Assignment => The data must be reproduced verbatim; images are to be omitted.

Supplied material =>
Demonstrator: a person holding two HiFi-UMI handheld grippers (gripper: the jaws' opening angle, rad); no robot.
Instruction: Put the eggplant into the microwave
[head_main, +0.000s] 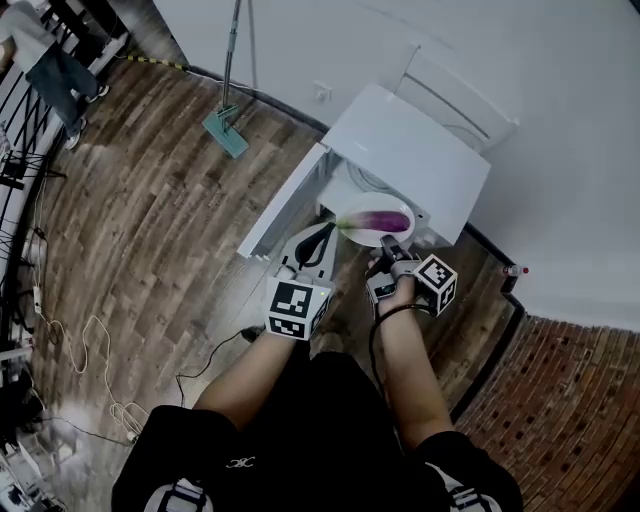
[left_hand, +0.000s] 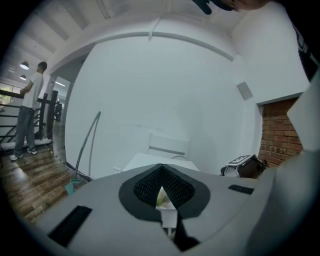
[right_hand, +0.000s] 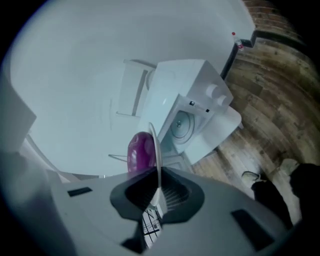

Problem solution =>
Demonstrator: a person holding two HiFi-UMI handheld grippers (gripper: the jaws' opening angle, rad); no robot.
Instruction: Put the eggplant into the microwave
[head_main, +0.000s] 
[left_hand, +0.000s] 
[right_hand, +0.000s] 

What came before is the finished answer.